SACRAMENTO, Calif. (AP) — California lawmakers approved legislation Friday to cap interest rates for consumer loans, a measure that supporters say is designed to blunt predatory lending practices.
The bill would cap consumer loan interest rates at 36 percentage points above the main interest rate set by the Federal Reserve, which is currently around 2%. Consumer advocacy groups say some loan companies charge interest rates as high as 225%.
It would apply to loans between $2,500 and $9,999, and it would also require lenders to offer borrowers a credit education summary.

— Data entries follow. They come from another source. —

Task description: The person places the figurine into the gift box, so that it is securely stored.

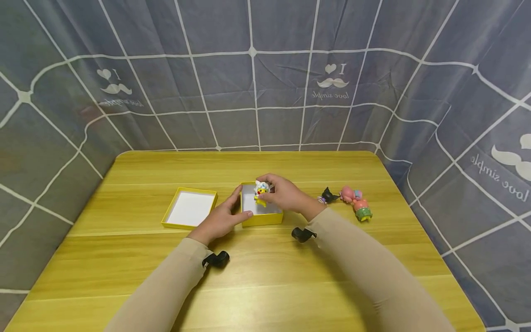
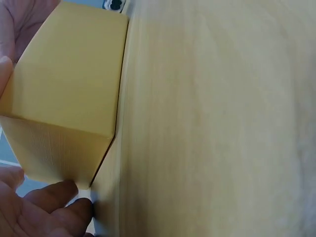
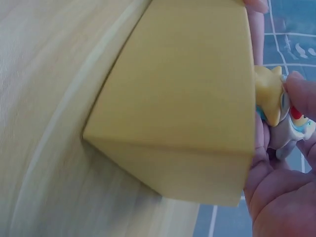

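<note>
1. Pinching a small yellow plastic figurine [image 1: 262, 189] with a white hood and red cheek, a person's right hand [image 1: 287, 192] holds it over the box's opening, thumb and fingers closed together on it. The right-wrist view shows its end partly hidden by the rim.

2. The deep yellow cardboard box with a white interior [image 1: 262, 220] stands upright on the wood-grain worktop [image 1: 257, 286], midway between the left and right edges. The left hand [image 1: 220, 219] grips its near left corner, thumb at the near rim, fingers bent against the left wall.

3. A shallow yellow lid with a white inside [image 1: 190, 209] lies open side up, toward the worktop's left edge.

4. Toward the right edge, a black-topped figure [image 1: 328, 196] lies near a glossy pink figure [image 1: 347, 193] and a coral-and-green figure [image 1: 362, 210].

5. A grey-blue curtain with white grid lines [image 1: 224, 87] hangs behind the far edge.
</note>
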Tool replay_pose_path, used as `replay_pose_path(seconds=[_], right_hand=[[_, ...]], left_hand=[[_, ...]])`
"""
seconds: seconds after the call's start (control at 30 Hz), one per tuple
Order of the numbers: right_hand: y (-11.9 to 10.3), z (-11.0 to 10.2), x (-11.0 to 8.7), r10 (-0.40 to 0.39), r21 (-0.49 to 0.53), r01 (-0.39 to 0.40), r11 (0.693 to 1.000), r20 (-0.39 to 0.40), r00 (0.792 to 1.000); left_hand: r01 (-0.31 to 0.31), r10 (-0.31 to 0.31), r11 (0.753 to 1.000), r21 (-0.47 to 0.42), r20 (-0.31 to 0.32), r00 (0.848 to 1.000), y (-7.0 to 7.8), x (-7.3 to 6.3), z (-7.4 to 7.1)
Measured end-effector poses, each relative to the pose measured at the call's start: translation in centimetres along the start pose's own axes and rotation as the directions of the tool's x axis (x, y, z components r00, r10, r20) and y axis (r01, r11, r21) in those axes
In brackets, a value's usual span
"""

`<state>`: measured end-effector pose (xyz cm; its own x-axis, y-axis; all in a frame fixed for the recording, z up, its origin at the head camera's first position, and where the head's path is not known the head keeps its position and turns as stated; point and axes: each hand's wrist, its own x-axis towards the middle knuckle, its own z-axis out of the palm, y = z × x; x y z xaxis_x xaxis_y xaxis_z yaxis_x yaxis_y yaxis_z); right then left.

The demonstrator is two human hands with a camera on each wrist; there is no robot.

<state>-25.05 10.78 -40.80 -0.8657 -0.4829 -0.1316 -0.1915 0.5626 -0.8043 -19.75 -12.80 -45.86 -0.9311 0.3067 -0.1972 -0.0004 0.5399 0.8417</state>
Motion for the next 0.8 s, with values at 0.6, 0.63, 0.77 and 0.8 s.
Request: replay_pose_path(seconds=[0.6, 0.63, 0.77, 0.8], right_hand=[[-0.7, 1.7, 1.1, -0.017, -0.254, 0.028, 0.967, 0.047, 0.999], [-0.7, 1.8, 1.2, -0.02, -0.264, 0.032, 0.964, 0.051, 0.999], [-0.7, 2.3, 1.3, -0.02, -0.271, 0.037, 0.962, 0.064, 0.998], [-0.7, 2.4, 1.3, -0.022, -0.273, 0.04, 0.961, 0.069, 0.997]], left_hand=[[-0.042, 0.043, 0.999, -0.024, 0.015, 0.999, -0.3, -0.2, -0.3], [-0.041, 0.041, 0.999, -0.029, 0.015, 0.999, -0.3, -0.3, -0.3], [-0.032, 0.033, 0.998, -0.048, 0.023, 0.999, -0.3, -0.3, -0.3], [-0.032, 0.033, 0.998, -0.048, 0.024, 0.999, -0.4, -0.4, -0.3]])
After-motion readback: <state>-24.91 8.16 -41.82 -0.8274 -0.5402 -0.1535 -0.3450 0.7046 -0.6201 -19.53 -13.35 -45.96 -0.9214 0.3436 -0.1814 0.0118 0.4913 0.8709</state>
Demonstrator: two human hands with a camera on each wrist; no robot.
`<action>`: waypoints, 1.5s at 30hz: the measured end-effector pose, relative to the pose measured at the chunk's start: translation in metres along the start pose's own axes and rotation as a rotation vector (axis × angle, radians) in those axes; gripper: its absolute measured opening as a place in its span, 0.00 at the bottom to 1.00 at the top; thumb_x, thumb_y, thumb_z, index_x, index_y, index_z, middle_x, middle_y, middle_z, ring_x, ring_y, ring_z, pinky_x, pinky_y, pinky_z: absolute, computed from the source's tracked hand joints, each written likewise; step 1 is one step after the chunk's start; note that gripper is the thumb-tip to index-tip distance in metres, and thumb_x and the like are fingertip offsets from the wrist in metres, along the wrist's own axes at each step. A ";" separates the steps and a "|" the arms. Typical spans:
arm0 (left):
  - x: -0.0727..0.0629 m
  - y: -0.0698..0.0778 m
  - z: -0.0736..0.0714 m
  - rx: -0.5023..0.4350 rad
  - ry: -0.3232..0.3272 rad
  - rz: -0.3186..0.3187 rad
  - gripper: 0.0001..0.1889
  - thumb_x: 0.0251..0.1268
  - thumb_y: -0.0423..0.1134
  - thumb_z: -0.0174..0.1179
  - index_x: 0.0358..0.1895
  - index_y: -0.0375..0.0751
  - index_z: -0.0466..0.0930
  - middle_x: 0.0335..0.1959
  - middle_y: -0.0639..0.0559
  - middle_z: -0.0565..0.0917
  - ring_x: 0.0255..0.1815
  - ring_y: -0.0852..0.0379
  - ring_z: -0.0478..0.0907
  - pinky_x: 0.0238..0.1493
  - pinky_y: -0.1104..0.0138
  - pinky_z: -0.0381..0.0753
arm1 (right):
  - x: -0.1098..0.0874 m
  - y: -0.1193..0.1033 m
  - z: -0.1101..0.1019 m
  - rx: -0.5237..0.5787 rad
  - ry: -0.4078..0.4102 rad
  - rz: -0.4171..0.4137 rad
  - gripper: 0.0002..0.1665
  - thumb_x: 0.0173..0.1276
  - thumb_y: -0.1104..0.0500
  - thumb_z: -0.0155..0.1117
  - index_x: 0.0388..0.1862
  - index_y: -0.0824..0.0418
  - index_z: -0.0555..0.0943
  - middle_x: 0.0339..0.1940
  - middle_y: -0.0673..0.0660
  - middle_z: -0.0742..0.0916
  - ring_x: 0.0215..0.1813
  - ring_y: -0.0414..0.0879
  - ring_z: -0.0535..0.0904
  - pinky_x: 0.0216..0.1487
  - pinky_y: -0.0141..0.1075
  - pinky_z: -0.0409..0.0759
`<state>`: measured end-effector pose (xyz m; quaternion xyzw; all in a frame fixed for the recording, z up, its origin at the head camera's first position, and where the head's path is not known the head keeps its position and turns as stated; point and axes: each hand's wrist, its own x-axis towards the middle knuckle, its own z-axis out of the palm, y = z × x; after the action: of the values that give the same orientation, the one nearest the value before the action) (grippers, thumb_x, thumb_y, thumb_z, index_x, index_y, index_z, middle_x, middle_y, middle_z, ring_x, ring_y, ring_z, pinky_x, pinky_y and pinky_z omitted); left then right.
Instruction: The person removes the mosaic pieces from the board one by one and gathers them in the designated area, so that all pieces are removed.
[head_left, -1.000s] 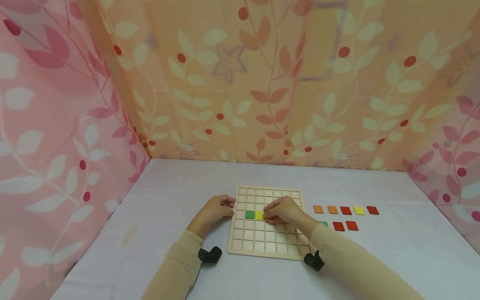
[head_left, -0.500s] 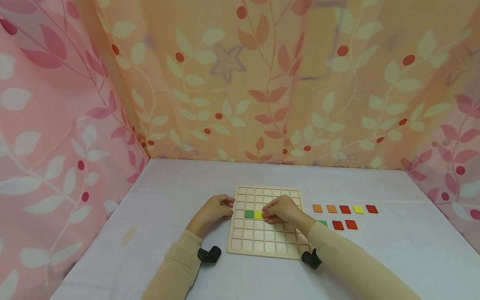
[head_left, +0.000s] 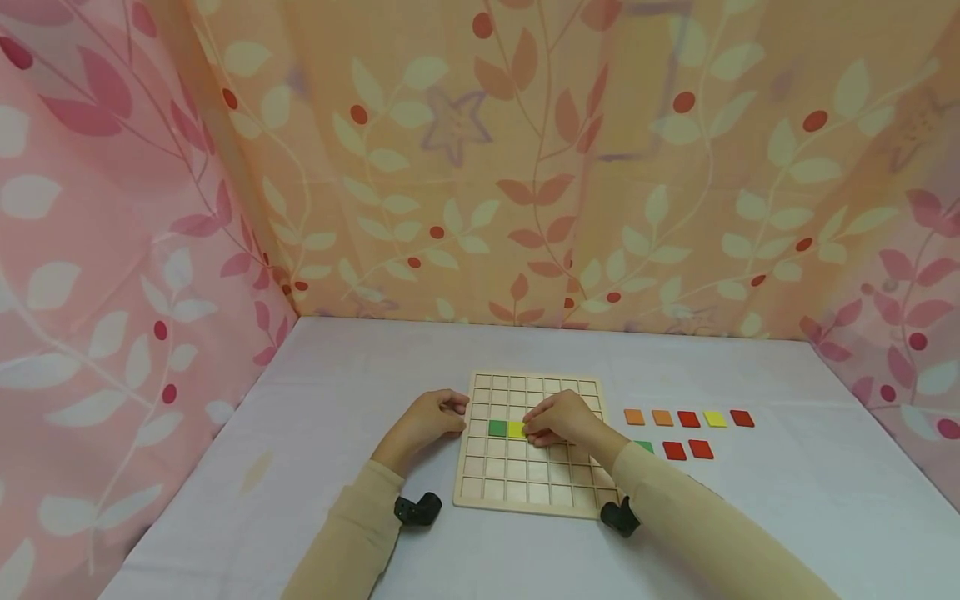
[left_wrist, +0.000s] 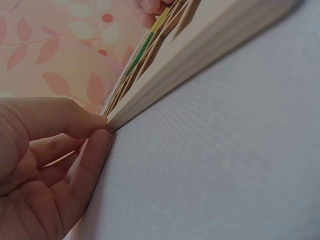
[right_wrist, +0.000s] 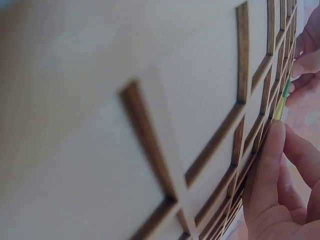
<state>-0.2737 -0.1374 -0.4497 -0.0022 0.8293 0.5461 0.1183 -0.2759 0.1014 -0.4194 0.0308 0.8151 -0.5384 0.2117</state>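
A square wooden grid board (head_left: 534, 509) lies on the white cloth. A green tile (head_left: 497, 428) sits in one of its cells, with a yellow tile (head_left: 516, 429) directly to its right. My right hand (head_left: 567, 419) reaches over the board, thumb and fingertips pinching the yellow tile's right side; the fingers cover part of it. At the board's left edge is my left hand (head_left: 431, 423). In the left wrist view, the thumb and a finger of that hand (left_wrist: 55, 150) hold the board's edge. The right wrist view shows the right fingertips meeting the yellow tile (right_wrist: 279, 108).
Right of the board lie loose tiles in two rows: orange (head_left: 634, 417), red (head_left: 688, 419), yellow (head_left: 715, 419) and, partly behind the right forearm, green (head_left: 645, 447). Black wrist devices (head_left: 418, 509) sit at both wrists. Patterned cloth (head_left: 420, 275) walls the back and sides.
Both hands keep their places at the board and the yellow tile. The whole head view shifts very slightly; no tile visibly changes place.
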 end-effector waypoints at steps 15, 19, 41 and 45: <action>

Both the Assembly and Senate passed the bill on Friday, sending it to Democratic Gov. Gavin Newsom for his consideration.
Democratic Assemblyman Tim Grayson of Concord said the bill is needed “so that those who face financial crisis do not become victims again.”
Critics of the bill, including black and Hispanic chambers of commerce, argued a rate cap could put some lenders out of business and cut off loan options for vulnerable Californians. Other critics suggested it could harm peoples ability to build credit.
“I would suggest that we not feign naivete about credit,” Democratic Sen. Holly Mitchell said in response to critics. “To assert or assume that you can earn credit by being taken advantage of someone who is going to charge you 200% on a $2,500 loan is just not the case.”
It passed the Senate by a vote of 30-5 and the Assembly on a 59-7 vote.